How to complete this task
Transcribe only the lines of the listing below from the one holding "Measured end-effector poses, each" through the one holding "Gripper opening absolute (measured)", inclusive, without any change.

^^^^^^^^

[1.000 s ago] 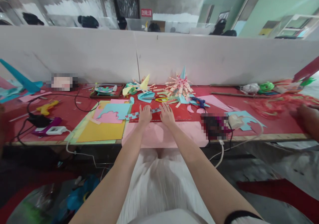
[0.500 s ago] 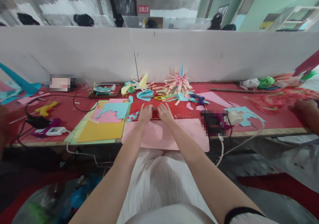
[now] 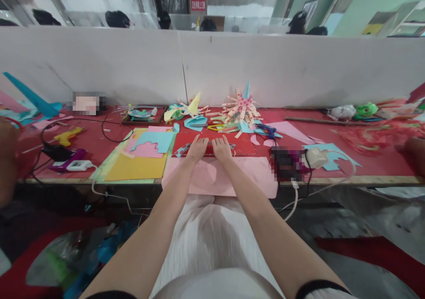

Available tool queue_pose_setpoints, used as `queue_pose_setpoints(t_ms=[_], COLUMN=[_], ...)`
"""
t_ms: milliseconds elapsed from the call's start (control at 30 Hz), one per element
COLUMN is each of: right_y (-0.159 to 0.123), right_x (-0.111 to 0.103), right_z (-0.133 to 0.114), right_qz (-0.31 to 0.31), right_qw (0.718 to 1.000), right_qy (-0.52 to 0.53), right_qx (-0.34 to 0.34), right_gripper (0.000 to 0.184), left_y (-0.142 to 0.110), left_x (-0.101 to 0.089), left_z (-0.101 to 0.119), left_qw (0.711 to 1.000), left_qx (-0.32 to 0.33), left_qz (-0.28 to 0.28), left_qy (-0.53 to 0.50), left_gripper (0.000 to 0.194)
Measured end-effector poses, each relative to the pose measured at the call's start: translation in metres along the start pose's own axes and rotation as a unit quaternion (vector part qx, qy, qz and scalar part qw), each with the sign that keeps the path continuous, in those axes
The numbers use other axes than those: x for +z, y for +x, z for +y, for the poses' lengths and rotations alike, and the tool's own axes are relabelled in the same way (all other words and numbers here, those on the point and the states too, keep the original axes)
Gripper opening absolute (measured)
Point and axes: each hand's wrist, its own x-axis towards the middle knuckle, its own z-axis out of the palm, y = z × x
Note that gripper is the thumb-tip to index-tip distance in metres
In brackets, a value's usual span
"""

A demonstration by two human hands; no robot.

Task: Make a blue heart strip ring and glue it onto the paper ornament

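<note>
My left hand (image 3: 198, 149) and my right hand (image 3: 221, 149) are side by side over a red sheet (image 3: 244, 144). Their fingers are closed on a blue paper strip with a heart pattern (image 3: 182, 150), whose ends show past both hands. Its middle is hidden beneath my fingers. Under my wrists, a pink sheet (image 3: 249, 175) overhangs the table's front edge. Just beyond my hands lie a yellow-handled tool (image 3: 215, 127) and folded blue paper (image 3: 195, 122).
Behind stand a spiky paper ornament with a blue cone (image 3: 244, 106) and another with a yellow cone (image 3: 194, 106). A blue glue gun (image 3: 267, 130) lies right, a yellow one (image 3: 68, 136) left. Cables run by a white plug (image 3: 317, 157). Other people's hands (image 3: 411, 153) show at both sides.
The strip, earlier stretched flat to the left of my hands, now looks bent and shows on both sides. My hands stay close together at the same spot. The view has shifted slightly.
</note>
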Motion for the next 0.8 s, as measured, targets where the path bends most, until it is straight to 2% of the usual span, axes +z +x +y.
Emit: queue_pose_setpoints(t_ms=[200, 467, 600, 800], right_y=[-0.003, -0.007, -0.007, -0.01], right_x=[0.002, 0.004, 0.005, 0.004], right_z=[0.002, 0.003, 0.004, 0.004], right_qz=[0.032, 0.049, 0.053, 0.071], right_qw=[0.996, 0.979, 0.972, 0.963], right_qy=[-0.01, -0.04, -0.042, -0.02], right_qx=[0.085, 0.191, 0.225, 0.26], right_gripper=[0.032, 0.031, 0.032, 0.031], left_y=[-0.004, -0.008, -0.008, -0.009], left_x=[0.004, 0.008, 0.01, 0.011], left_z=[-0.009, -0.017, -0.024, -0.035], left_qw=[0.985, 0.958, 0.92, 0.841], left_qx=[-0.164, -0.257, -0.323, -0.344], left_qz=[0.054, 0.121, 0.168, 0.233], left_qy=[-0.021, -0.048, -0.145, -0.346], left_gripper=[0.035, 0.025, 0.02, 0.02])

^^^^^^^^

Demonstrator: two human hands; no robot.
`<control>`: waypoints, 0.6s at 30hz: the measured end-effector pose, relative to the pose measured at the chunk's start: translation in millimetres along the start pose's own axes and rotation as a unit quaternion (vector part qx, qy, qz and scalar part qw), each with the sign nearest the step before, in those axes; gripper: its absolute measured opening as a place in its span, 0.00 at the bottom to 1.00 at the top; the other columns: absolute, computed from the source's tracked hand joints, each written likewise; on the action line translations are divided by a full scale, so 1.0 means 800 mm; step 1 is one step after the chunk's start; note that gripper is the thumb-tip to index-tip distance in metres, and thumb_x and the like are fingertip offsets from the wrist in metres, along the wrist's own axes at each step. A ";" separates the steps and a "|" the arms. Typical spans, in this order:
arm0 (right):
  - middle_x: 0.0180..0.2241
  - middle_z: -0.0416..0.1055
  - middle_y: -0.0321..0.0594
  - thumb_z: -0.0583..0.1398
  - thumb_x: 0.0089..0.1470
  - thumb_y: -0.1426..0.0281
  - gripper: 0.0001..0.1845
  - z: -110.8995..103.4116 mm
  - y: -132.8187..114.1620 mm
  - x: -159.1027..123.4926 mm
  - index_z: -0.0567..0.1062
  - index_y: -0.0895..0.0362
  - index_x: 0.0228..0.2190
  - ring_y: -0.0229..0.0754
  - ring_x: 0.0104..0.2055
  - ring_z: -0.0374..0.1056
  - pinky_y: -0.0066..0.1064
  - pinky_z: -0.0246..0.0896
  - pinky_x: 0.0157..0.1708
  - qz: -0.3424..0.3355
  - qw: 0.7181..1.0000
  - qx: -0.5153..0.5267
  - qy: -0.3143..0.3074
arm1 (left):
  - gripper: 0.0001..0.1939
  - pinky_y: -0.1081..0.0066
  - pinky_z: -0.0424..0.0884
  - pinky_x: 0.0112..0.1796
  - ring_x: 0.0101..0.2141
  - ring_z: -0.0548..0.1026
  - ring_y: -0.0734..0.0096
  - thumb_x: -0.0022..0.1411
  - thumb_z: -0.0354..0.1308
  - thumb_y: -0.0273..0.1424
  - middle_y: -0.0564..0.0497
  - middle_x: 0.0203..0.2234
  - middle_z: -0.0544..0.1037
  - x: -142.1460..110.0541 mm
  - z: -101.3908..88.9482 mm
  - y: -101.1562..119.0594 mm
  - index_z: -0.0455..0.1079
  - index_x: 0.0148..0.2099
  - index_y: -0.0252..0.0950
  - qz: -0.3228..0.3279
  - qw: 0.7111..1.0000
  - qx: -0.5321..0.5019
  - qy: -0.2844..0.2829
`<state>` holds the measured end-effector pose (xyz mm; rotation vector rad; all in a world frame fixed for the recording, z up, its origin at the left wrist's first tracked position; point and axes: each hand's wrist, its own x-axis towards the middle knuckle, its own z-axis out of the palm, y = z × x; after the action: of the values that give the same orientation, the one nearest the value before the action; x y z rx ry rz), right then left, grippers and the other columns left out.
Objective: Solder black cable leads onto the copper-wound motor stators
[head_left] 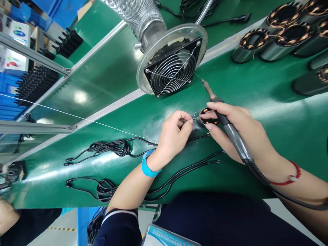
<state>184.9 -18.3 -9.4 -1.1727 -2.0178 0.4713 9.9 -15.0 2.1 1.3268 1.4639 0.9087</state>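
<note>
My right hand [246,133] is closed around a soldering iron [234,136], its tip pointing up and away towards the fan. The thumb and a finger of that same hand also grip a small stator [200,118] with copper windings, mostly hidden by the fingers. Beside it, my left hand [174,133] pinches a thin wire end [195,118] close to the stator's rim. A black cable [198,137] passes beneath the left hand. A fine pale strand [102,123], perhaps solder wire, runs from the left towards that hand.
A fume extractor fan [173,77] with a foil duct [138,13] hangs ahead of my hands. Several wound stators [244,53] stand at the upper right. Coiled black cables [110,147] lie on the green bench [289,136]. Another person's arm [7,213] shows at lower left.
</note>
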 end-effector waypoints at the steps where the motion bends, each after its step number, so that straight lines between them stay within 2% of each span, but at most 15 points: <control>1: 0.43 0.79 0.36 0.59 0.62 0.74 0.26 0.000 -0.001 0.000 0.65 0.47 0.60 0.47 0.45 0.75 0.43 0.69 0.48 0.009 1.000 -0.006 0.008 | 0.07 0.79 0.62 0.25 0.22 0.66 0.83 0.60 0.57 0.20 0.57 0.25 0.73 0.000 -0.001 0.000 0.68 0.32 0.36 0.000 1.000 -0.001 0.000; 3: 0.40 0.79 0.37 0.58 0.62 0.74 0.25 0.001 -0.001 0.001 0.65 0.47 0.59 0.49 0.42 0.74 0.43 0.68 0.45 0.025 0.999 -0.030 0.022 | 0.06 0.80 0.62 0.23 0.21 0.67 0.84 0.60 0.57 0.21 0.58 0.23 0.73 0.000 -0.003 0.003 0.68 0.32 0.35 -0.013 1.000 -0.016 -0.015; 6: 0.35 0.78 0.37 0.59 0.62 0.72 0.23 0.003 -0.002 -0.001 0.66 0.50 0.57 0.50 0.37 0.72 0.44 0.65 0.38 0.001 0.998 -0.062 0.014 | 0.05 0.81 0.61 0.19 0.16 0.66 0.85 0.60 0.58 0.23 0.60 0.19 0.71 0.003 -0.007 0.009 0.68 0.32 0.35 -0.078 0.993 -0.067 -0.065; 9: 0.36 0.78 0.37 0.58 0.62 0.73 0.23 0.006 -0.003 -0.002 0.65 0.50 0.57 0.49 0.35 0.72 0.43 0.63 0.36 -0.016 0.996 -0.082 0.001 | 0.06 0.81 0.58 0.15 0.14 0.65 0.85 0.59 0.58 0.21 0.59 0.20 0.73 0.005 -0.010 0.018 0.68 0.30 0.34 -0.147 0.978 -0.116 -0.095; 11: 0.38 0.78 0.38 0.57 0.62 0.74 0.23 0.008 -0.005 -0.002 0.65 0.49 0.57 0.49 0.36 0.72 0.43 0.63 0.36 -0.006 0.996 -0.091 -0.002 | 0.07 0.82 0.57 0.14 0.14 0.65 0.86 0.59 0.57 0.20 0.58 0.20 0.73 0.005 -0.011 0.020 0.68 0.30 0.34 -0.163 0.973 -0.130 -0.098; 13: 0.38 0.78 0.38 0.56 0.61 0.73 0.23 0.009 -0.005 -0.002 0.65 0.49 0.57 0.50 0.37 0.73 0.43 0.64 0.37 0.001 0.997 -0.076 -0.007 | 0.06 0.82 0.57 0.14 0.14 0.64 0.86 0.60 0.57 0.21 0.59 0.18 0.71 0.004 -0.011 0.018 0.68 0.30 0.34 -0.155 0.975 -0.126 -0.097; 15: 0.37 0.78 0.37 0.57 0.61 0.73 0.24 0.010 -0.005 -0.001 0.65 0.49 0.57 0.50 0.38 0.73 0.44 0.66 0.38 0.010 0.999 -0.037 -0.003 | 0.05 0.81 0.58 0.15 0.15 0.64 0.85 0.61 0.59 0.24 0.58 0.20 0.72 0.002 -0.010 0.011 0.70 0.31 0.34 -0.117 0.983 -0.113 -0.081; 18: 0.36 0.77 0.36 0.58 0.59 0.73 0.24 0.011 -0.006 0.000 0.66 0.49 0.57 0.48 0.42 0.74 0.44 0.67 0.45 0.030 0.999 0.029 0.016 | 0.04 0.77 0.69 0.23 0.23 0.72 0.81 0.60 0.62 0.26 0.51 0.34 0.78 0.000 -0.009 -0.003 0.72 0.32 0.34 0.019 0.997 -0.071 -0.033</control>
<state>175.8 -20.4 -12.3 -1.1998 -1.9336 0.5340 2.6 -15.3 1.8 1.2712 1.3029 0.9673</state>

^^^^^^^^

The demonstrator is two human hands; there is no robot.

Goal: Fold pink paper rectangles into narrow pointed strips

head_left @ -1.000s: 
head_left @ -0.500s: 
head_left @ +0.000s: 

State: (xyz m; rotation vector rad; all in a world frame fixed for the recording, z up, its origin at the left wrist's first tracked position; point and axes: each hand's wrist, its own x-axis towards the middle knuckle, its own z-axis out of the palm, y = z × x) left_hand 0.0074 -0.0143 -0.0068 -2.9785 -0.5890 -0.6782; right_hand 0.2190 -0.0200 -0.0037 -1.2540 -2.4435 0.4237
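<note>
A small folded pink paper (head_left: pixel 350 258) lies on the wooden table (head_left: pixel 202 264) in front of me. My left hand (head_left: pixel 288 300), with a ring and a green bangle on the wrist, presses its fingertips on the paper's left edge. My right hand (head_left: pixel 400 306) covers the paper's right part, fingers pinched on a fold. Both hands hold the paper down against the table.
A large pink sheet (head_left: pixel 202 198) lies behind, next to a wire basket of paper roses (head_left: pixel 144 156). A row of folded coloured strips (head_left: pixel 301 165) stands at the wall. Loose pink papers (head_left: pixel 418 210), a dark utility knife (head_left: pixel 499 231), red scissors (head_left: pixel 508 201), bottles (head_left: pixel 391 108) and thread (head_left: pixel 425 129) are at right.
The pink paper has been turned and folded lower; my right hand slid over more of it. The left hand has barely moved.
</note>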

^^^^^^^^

Solution to this task
Measured end-effector poses, each relative to the pose measured at the call's start: translation in metres along the start pose's own axes and rotation as a unit quaternion (vector part qx, qy, qz and scalar part qw), each with the sign that keeps the path continuous, in those axes
The numbers use other axes than those: x for +z, y for +x, z for +y, for the poses' lengths and rotations alike, and the tool's own axes are relabelled in the same way (all other words and numbers here, those on the point and the states too, keep the original axes)
Gripper opening absolute (measured)

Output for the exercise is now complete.